» Assignment: Give back an exact copy of the lines from the start of the material through the line bearing "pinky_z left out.". Include both ends and nothing else.

■ ■ ■ ■ ■ ■ ■

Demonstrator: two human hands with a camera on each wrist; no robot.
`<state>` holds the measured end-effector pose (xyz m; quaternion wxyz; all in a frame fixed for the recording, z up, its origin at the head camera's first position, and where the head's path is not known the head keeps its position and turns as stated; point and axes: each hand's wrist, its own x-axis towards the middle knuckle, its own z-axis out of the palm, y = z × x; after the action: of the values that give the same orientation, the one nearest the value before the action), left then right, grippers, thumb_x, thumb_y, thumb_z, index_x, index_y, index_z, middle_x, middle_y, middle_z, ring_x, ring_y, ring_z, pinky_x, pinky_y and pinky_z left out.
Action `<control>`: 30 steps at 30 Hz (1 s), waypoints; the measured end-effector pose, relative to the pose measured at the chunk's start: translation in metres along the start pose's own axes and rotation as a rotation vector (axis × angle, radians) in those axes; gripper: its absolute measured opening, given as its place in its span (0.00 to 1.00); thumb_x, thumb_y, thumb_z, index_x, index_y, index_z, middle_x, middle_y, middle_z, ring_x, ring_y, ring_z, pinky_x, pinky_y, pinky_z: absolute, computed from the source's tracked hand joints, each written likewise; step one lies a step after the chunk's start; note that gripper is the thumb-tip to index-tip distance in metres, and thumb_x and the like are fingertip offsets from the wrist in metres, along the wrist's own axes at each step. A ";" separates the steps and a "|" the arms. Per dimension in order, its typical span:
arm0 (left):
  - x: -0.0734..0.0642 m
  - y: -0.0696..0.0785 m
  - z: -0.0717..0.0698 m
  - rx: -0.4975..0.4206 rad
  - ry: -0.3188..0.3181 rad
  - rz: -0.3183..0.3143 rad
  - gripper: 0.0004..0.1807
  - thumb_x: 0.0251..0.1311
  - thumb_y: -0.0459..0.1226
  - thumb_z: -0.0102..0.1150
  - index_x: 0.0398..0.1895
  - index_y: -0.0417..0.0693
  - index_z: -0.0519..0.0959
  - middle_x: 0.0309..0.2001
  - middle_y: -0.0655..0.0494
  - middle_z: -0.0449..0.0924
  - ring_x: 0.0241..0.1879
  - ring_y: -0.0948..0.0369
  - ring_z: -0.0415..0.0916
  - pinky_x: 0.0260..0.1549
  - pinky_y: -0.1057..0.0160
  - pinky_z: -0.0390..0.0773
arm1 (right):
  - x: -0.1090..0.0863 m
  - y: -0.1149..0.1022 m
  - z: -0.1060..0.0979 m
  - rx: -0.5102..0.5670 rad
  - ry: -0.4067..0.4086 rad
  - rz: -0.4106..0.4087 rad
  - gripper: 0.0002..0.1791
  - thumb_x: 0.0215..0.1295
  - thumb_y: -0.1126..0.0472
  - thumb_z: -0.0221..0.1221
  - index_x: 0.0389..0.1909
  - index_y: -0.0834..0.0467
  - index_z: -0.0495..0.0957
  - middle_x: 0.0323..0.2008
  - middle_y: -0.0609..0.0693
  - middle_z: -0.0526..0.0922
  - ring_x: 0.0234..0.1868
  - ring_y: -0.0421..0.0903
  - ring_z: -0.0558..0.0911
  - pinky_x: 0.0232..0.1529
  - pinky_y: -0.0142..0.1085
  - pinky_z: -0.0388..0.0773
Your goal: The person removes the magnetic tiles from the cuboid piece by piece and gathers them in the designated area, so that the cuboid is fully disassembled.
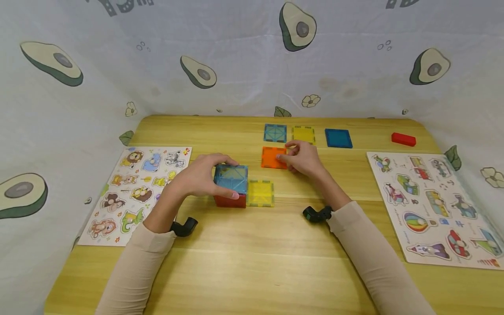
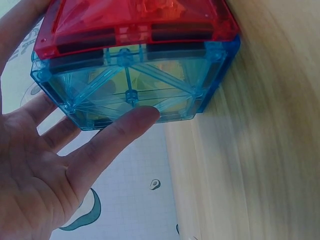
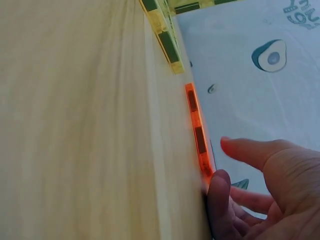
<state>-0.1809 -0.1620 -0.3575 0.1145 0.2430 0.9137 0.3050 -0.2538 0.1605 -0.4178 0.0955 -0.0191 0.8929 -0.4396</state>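
My left hand (image 1: 197,177) holds a box of see-through magnetic tiles (image 1: 231,179), fingers at its far side and thumb along the near side. A blue face (image 2: 130,87) and a red face (image 2: 140,25) meet at an edge in the left wrist view. Flat on the table, a yellow magnetic tile (image 1: 260,193) adjoins the box on the right. My right hand (image 1: 304,159) is at the right end of a flat orange magnetic tile (image 1: 271,157). One fingertip meets that tile's end; the thumb (image 3: 245,149) is spread above it, apart from it in the right wrist view.
Behind the orange tile lie a light blue tile (image 1: 275,133), a yellow tile (image 1: 303,133) and a darker blue tile (image 1: 338,138). A red block (image 1: 403,139) lies farther right. An animal puzzle board (image 1: 134,192) is left, a vehicle puzzle board (image 1: 433,210) right. A patterned cloth surrounds the table.
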 end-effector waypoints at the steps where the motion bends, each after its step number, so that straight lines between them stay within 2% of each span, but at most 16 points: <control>1: 0.000 0.000 0.000 -0.002 -0.001 -0.002 0.42 0.41 0.62 0.80 0.63 0.62 0.80 0.61 0.59 0.80 0.52 0.56 0.74 0.49 0.54 0.77 | -0.001 0.001 -0.001 0.019 -0.003 0.002 0.34 0.66 0.47 0.70 0.67 0.58 0.73 0.39 0.56 0.80 0.25 0.48 0.83 0.29 0.36 0.84; 3: -0.001 0.000 0.000 -0.004 -0.001 -0.002 0.42 0.41 0.62 0.80 0.63 0.62 0.79 0.61 0.59 0.80 0.52 0.55 0.74 0.49 0.54 0.77 | -0.002 0.001 -0.002 0.062 -0.009 0.006 0.34 0.66 0.46 0.69 0.68 0.57 0.72 0.42 0.57 0.80 0.27 0.49 0.85 0.30 0.36 0.85; 8: -0.001 0.000 -0.001 -0.001 0.005 -0.001 0.42 0.41 0.62 0.80 0.62 0.62 0.79 0.60 0.59 0.80 0.52 0.55 0.74 0.48 0.54 0.77 | -0.012 0.000 -0.009 0.083 -0.049 -0.040 0.35 0.67 0.45 0.68 0.69 0.58 0.71 0.49 0.59 0.78 0.37 0.52 0.88 0.36 0.37 0.87; 13: -0.001 0.001 -0.001 0.003 -0.003 0.003 0.42 0.41 0.62 0.80 0.63 0.62 0.79 0.60 0.59 0.80 0.51 0.55 0.74 0.48 0.55 0.78 | -0.027 -0.003 -0.016 0.001 -0.060 -0.121 0.36 0.68 0.41 0.66 0.69 0.57 0.73 0.54 0.58 0.81 0.51 0.56 0.85 0.49 0.45 0.86; 16: -0.001 0.002 -0.001 0.006 -0.005 0.004 0.42 0.41 0.62 0.80 0.63 0.62 0.79 0.60 0.59 0.79 0.52 0.55 0.74 0.48 0.55 0.78 | -0.035 -0.004 -0.018 -0.045 -0.058 -0.164 0.35 0.68 0.40 0.65 0.68 0.56 0.74 0.56 0.58 0.81 0.57 0.57 0.82 0.55 0.51 0.83; 23: -0.001 0.002 -0.002 0.012 -0.003 0.002 0.42 0.41 0.62 0.80 0.63 0.62 0.79 0.61 0.58 0.79 0.52 0.55 0.74 0.50 0.54 0.78 | -0.051 -0.009 -0.015 -0.076 -0.051 -0.232 0.36 0.65 0.41 0.68 0.68 0.56 0.74 0.58 0.57 0.81 0.57 0.56 0.81 0.57 0.53 0.82; 30: -0.001 0.001 0.000 0.018 0.000 0.009 0.42 0.41 0.62 0.80 0.63 0.61 0.79 0.60 0.58 0.80 0.52 0.55 0.75 0.49 0.54 0.77 | -0.065 -0.014 -0.008 -0.095 -0.095 -0.298 0.37 0.64 0.44 0.70 0.68 0.58 0.75 0.58 0.57 0.82 0.58 0.55 0.82 0.55 0.51 0.83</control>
<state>-0.1799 -0.1620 -0.3569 0.1109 0.2480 0.9153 0.2975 -0.1924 0.1657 -0.3924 0.0703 -0.1767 0.8945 -0.4046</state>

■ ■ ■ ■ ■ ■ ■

» Reply:
Demonstrator: two human hands with a camera on each wrist; no robot.
`<state>` holds the measured end-effector pose (xyz m; quaternion wxyz; all in a frame fixed for the recording, z up, its origin at the head camera's first position, and where the head's path is not known the head keeps its position and turns as stated; point and axes: each hand's wrist, its own x-axis towards the middle knuckle, its own z-axis out of the palm, y = z × x; after the action: of the values that give the same orientation, the one nearest the value before the action), left then right, grippers, thumb_x, thumb_y, thumb_z, index_x, index_y, index_z, middle_x, middle_y, middle_z, ring_x, ring_y, ring_z, pinky_x, pinky_y and pinky_z left out.

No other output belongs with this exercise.